Two iPhone screenshots compare feature support for Blink on iOS versus WebKit on iOS. The left phone, labeled “Chromium 151.0.7882.0,” shows a prototype Blink on iOS page where selected top developer needs are supported: CSS corner-shape, CSS calc-size(), JavaScript Temporal, and four listed features: reading-flow, Scheduler API, moveBefore(), and requestIdleCallback(). The right phone, labeled “Safari 26.5.1,” shows the production WebKit on iOS version of the same page, with the same features marked “not available here” or “0 of 4 supported.” A caption below says the selected feature tests come from a Top Developer Needs dashboard and represent progress toward resolving developer pain points and closing interoperability gaps.
Blink vs WebKit feature tests running on a iPhone 17 Pro Max

This dashboard represents our view of progress across the web ecosystem towards resolving top developer pain points and closing interoperability gaps. For each feature listed below, the relevant browser compatibility status, as well as the most recent stable channel test results from the Web Platform Tests (WPT) or test262 projects, are given. Microsoft Edge - 2026 web platform top developer needs

As you can see from the chart below, while there have been improvements, Safari lags significantly behind Edge, Chrome and Firefox.

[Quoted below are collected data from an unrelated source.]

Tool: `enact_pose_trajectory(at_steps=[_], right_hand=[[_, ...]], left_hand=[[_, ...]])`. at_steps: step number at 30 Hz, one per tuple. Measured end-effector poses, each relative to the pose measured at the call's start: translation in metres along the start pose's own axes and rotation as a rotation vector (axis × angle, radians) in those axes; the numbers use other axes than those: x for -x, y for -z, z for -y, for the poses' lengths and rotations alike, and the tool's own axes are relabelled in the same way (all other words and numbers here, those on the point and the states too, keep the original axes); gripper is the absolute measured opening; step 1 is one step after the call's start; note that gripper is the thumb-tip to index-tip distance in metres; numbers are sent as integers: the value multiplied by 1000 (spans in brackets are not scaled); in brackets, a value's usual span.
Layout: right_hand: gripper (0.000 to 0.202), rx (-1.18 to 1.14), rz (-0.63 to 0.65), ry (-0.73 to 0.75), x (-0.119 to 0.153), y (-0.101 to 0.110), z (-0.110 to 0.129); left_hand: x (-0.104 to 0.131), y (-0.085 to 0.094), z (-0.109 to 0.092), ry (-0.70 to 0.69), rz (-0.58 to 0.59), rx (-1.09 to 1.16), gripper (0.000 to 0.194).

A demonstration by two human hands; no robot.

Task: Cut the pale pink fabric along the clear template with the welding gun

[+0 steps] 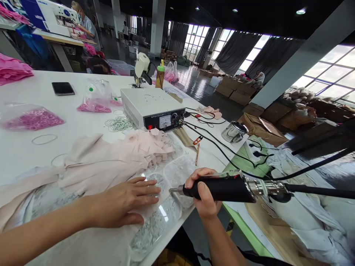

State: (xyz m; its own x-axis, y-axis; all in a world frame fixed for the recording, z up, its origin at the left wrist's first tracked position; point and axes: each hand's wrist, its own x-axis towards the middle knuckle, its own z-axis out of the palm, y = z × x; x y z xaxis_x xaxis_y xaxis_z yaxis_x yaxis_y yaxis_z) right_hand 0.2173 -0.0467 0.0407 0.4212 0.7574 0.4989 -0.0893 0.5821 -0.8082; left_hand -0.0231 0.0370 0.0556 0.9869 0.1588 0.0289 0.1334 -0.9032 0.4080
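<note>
My left hand (124,203) lies flat, fingers stretched out, on pale pink fabric (83,244) spread over a clear plastic template (169,210). In my right hand (206,195) is a black ultrasonic cutter handpiece (219,189), gripped with the fingers wrapped round it. Its metal tip points left, just beyond my left fingertips, over the template. Whether the tip touches the surface I cannot tell. A heap of cut pale pink fabric pieces (124,153) lies behind my left hand.
A white generator box (149,103) with a lit red switch stands behind the fabric. Black cables (213,144) run from it toward the handpiece. Around it are green rubber bands (119,123), bags of pink bands (94,105), a phone (63,88), small snips (198,140) and a glass jar (234,132).
</note>
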Motion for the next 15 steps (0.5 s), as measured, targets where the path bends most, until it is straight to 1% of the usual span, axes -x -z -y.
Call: enact_pose_trajectory(at_steps=[6,9,12,13,15], right_hand=[[13,-15,-1,-14,1,1,-1],[13,-7,-8,-9,0,0,-1],[13,6,-14,-7,-1,-1,-1],[13,9,-15,-8,-1,-1,-1],[13,12,-12,-7,-1,0,-1]], left_hand=[[0,-1,7,-52,87,-50,63],[0,0,10,-89,61,-66,68],[-1,1,13,-117,33,-36,76],[-2,1,14,-122,31,-24,77],[-4,1,14,-130,34,4,72]])
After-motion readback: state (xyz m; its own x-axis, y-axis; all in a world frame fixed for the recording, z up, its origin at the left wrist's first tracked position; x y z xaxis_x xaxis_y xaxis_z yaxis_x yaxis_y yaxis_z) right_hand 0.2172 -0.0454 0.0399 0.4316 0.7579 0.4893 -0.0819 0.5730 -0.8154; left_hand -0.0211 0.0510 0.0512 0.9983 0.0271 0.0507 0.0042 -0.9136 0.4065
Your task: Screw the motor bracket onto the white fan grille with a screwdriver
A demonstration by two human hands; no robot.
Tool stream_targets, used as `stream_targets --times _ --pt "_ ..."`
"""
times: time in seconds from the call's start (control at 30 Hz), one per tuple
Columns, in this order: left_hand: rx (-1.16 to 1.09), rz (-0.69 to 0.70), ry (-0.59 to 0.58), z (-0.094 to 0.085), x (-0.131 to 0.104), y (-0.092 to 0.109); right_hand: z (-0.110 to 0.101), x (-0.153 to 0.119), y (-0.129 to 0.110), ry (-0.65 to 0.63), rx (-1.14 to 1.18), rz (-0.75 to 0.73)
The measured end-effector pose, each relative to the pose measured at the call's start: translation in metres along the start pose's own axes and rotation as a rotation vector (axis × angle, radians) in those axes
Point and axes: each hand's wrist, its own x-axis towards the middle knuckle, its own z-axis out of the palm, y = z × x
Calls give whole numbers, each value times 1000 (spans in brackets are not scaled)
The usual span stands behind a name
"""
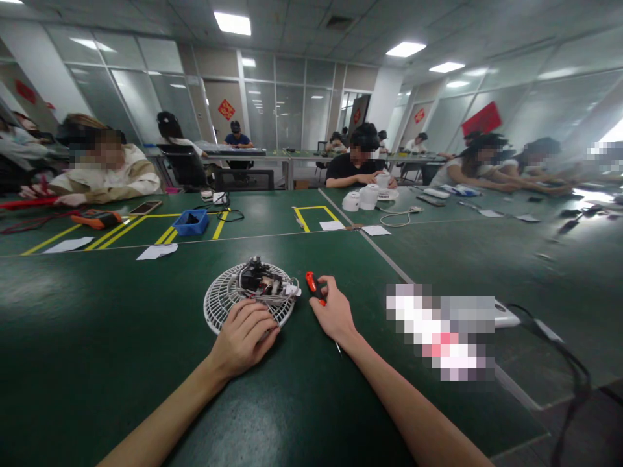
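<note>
In front of me a round white fan grille (217, 305) lies on the green table. On top of it sits a black motor assembly (253, 275) with a grey cord bundled around it. My left hand (248, 334) grips the near rim of the grille, fingers curled over it and partly hiding it. To the right, my right hand (334, 310) is closed around a screwdriver (311, 281) with a red and black handle. Its handle end points away from me, and the thin metal shaft shows below the hand, near the tabletop.
A blue bin (191, 222) with dark parts stands back left, near an orange meter (97, 219) and a phone (145, 207). Paper slips (156, 251) lie along the table seam. Across the table a person (357, 162) handles white housings (368, 196). A blurred patch (438, 331) covers items at right.
</note>
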Motion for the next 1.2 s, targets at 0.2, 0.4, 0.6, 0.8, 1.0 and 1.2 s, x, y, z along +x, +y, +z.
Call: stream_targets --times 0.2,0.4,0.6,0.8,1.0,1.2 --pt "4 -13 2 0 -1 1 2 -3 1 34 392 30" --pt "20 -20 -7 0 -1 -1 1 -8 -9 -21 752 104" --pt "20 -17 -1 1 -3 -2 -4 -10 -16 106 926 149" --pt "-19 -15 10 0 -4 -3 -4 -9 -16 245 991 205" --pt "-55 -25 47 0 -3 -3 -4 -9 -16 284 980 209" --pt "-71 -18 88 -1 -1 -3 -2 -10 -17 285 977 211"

Line chart showing browser test progress from July 2025 to May 2026, measured as the sum of passed WPT subtests and test262 tests. Safari, shown in purple, remains far behind the other browsers throughout the period, starting around 1,500 passed tests, stepping up to about 4,700 in September 2025, and making only slight gains to just over 5,000 by May 2026. Edge and Chrome rise from roughly 15,000 to around 24,000 passed tests, Firefox improves from about 11,000 to 18,000, and the “All subtests” total increases from around 22,000 to about 25,500. The chart highlights that Safari has improved modestly but still trails substantially behind Chrome, Edge, and Firefox.
2026 web platform top developer needs

Apple is Imposing a Cost on Consumers, Businesses and the Entire Web

This is a clear example of the costs Apple imposes on consumers and businesses worldwide, costs created by its 17-year ban on competing browser engines. Even in the EU and Japan, where Apple is now legally required to allow browser vendors to use their own engines, the barriers it has put in place ensure browser vendors are prevented from porting their own engines to iOS.

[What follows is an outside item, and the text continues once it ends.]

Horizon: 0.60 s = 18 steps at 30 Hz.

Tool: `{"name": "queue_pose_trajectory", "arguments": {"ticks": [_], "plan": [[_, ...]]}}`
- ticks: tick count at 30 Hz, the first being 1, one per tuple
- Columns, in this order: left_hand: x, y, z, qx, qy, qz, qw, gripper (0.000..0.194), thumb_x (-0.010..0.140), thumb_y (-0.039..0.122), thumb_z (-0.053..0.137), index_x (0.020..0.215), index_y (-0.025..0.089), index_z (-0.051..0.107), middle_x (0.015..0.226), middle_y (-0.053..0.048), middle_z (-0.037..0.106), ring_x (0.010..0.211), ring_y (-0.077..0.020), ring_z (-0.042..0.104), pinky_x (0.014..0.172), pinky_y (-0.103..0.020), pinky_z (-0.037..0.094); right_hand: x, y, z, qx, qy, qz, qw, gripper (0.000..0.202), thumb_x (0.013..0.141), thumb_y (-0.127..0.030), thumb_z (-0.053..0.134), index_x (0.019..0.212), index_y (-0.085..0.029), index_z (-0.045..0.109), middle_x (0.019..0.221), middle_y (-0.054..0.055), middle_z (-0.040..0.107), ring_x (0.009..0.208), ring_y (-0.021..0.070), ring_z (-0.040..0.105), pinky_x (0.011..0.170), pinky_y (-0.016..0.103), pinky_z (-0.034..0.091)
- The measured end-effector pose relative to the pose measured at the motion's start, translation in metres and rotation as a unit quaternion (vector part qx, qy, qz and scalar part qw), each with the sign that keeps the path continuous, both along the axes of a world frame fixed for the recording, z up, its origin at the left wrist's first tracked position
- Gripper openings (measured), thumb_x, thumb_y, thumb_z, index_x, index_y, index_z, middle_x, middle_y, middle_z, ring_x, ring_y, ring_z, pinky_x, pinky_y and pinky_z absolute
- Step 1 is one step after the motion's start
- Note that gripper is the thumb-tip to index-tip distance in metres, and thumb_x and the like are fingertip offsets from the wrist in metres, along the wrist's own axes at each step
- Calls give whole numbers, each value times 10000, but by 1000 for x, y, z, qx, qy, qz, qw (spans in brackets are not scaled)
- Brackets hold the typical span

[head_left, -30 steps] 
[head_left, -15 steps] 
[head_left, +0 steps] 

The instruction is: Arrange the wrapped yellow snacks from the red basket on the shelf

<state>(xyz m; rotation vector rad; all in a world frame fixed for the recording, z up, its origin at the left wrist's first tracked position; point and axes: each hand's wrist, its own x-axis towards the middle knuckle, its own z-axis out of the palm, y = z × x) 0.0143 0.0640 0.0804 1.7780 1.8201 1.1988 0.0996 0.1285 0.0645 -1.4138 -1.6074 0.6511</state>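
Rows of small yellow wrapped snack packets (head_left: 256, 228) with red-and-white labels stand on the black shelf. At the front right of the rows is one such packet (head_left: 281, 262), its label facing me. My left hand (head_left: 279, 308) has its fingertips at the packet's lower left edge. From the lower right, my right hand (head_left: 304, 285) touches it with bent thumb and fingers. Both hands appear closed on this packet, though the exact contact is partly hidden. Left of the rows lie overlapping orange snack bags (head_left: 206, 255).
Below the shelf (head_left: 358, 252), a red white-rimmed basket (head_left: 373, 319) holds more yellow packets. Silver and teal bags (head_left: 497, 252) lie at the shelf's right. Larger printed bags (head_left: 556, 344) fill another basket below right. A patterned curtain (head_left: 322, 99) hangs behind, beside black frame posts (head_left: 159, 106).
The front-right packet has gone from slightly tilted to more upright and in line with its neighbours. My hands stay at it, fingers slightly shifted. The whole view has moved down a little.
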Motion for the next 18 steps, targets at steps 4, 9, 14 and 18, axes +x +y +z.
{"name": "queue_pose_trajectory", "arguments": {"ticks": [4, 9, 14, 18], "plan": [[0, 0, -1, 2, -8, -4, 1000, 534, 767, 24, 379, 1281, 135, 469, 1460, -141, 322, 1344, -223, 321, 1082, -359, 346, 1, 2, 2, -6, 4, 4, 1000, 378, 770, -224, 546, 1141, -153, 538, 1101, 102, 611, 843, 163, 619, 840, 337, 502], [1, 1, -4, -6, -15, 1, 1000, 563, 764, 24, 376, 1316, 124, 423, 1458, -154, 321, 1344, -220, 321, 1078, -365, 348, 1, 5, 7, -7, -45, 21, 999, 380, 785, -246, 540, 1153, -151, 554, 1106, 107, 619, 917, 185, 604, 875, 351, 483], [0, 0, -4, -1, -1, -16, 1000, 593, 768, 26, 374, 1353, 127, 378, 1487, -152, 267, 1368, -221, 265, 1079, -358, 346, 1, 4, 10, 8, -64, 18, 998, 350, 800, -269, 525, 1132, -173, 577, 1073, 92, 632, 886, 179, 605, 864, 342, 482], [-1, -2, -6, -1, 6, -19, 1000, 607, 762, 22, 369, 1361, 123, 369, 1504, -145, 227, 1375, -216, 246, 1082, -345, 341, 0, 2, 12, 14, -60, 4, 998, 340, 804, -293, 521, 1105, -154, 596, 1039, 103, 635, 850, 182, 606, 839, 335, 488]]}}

Apple is setting a ceiling on the entire mobile web. This harms the web’s performance, features and security. It also lowers Apple’s incentives to seriously invest in Safari as it has no fear of losing market share to competitors who could produce superior browsers for iOS. As the web is itself a platform, this harms not only browser vendors and their users, but every business that relies upon the web.

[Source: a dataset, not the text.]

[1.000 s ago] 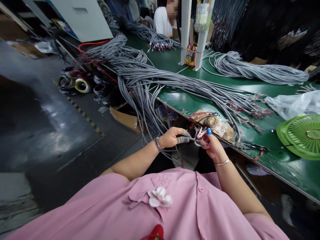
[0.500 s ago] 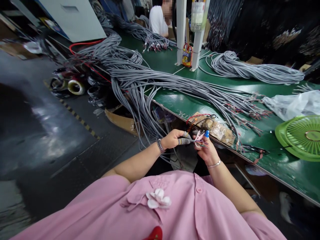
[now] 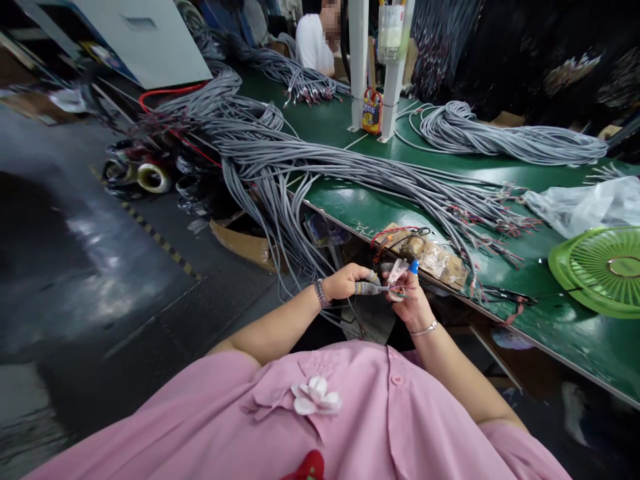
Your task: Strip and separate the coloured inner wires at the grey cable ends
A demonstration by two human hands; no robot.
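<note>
My left hand (image 3: 353,281), with grey coverings on its fingers, is closed around the end of a grey cable. Thin coloured wires (image 3: 399,291) fan out of that cable end towards my right hand (image 3: 411,301). The fingers of my right hand are bent around these wires, and its thumb wears a blue cap (image 3: 413,267). A pale pink and white piece (image 3: 397,271) shows between the fingers; what it is I cannot make out. Just beyond my hands, a tape-wrapped brown block (image 3: 434,259) lies on the edge of the green table (image 3: 360,203).
A long bundle of grey cables (image 3: 345,163) crosses the table and hangs over its edge. A pair of dark pliers (image 3: 507,295), a green fan-like round object (image 3: 605,272) and a plastic bag (image 3: 590,208) lie to the right. A person in white (image 3: 313,43) is across the table.
My right hand has shifted slightly down and left, and its fingers have moved on the wires. My left hand stays closed on the cable, nearly in place.
</note>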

Why the Web Needs to Be Allowed to Compete

Browser engines are not ordinary app components. They are the foundation of the web platform, determining which web features are available, how fast web applications run, how secure users are, and whether web apps can compete with native apps. If Apple continues to control the only browser engine on iOS, then it continues to control the practical boundaries of the mobile web. That undermines the DMA’s goal of opening core platform services to genuine competition.

Unlike app stores and the operating systems they live in, the web is open, interoperable, and available to businesses of every size without asking permission from any gatekeeper. But the web can only compete if browsers can compete. If Apple can restrict browser engines on iOS, it can limit what the mobile web is capable of, and keep businesses dependent on native apps and app store rules.

Given that Apple has now had more than two years to produce a compliant solution, the European Commission needs to open a specification proceeding to instruct Apple, in precise terms, how these barriers must be removed. This is, in our view, the most critical intervention the EU could possibly make, and the one most likely to reshape the entire mobile ecosystem. No other intervention comes close.